Selalu harus dengan rayuan Sam terlebih dahulu untuk membuat Aeda istirahat dari rutinitas hariannya itu. Tapi malamnya Aeda kembali beraksi berpetualang melalui monitornya. Matanya tiada lelah memandang monitor yang memancarkan cahaya terang sementara lampu kamarnya sudah dimatikan. Begitu seterusnya. Siang dan malam ia habiskan untuk melakukan pencarian yang belum membuahkan hasil.

Pagi-pagi sekali Aeda menelepon Sam untuk menemaninya ke perpustakaan. Aeda mengubah strategi pencariannya. Hari kamis itu Aeda datang ke Perpustakaan Daerah dengan ditemani Sam. Jarang sekali Aeda berkunjung ke perpustakaan, selain perpustakaan fakultas atau universitas. Itu pun kalau terdesak oleh tugas dosen.

Kecanggungan Aeda dan Sam sangat terlihat bahwa mereka belum pernah ke Perpustakaan Daerah. Tanpa banyak ulah lagi, Aeda langsung menemui salah seorang pustakawan dan memintanya untuk mencarikan buku karya Lambang Soebagyo. Si pustakawan segera menuju salah satu jajaran komputer. Mereka menyebutnya katalog online yang fungsinya untuk penelusuran koleksi. Setelah klik sana dan klik sini, pustakawan itu belum mengkonfirmasikan apa pun. Aeda dan Sam hanya menunggu, sementara si pustakawan kembali ke komputer meja sirkulasi. Dan tak lama kemudian pun si pustakawan menuju Aeda dan Sam lagi.

“Sebelumnya minta maaf, Mbak. Koleksi yang dimaksud ternyata tidak ada di database kami.”

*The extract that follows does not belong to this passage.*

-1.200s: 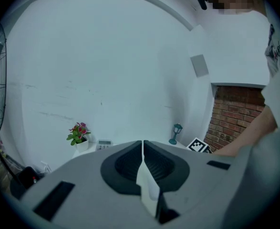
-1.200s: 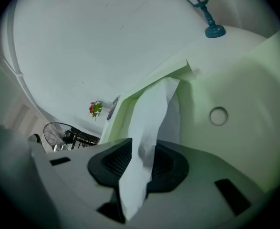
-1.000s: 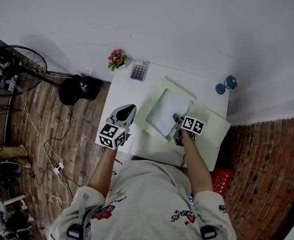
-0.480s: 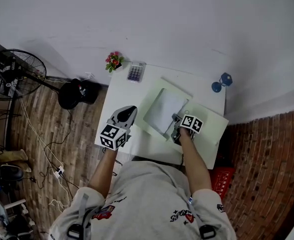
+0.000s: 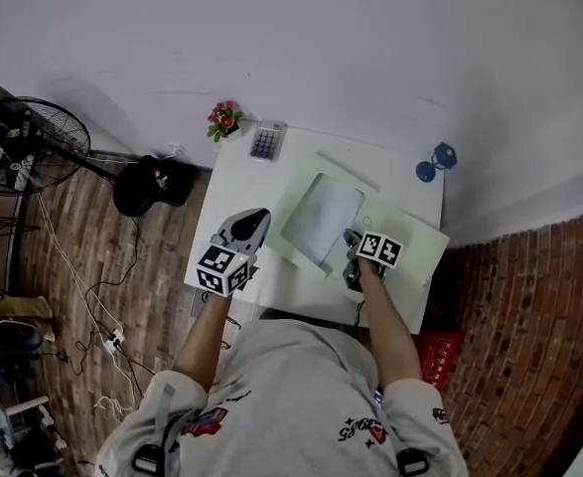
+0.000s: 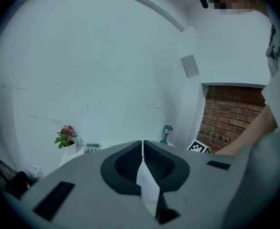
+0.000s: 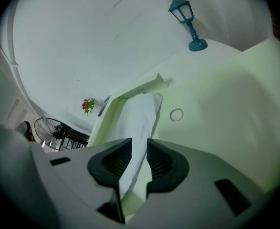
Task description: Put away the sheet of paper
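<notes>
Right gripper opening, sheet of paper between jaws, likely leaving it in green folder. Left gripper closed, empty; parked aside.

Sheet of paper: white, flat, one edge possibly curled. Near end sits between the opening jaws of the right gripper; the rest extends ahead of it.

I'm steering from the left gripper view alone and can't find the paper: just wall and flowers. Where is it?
Observer: The white sheet of paper lies on the open pale green folder, on the right part of the white table.
Operator: Is it being held?
Observer: No. On the right gripper the jaws are opening; the sheet's near edge shows between them, unpressed.
Operator: And where am I?
Observer: Your left gripper hovers beside the folder's left edge.
</notes>
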`<state>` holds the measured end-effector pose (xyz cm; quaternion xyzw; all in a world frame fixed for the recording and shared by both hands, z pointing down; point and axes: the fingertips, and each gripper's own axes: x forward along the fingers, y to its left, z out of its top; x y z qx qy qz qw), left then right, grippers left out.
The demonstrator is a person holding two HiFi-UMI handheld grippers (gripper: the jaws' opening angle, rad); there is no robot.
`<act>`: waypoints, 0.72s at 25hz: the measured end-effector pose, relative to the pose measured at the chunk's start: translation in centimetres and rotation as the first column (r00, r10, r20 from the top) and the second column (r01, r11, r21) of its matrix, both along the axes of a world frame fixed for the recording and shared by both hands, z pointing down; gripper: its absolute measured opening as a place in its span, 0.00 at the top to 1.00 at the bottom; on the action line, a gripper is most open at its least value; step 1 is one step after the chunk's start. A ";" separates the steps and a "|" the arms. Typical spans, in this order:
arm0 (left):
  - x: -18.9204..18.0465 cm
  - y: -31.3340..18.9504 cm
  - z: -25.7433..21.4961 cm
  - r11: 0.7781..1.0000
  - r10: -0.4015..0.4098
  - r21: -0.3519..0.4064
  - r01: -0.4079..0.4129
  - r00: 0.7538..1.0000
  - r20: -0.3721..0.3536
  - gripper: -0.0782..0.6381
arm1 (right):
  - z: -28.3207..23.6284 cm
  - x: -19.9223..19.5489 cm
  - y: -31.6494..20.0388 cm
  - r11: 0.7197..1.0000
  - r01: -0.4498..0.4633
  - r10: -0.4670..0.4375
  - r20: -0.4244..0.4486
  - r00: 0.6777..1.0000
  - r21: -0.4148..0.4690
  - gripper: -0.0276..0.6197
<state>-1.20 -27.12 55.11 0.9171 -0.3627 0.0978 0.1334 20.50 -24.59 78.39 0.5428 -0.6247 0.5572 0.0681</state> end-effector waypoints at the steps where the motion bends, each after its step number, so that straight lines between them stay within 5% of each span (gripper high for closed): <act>1: 0.3 0.0 -0.1 1.000 0.006 0.002 -0.006 1.000 -0.001 0.86 | -0.4 0.4 0.3 1.000 0.008 -0.008 -0.011 1.000 0.016 0.81; 5: 1.8 0.2 -0.3 0.999 0.032 0.013 -0.032 0.999 -0.001 0.86 | -2.9 2.3 0.7 0.991 -0.006 0.009 -0.024 1.000 0.131 0.95; 18: 6.1 0.4 -2.0 0.991 0.119 0.069 -0.117 0.993 -0.016 0.86 | -13.9 6.8 1.5 0.898 0.108 0.043 -0.332 0.942 0.426 0.95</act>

Aeda langsung putus harapan. Ketika ia berusaha menoleh ke arah Sam, ternyata Sam sudah lebih dulu memandang raut kecewanya.

“Tapi Mbak bisa mencarinya di Perpustakaan Nasional. Di sana koleksinya lebih lengkap, karena semua penerbit pasti menyerahkan satu eksemplar koleksi yang diterbitkan ke Perpustakaan Nasional,” jelas Si Pustakawan penuh keramahan.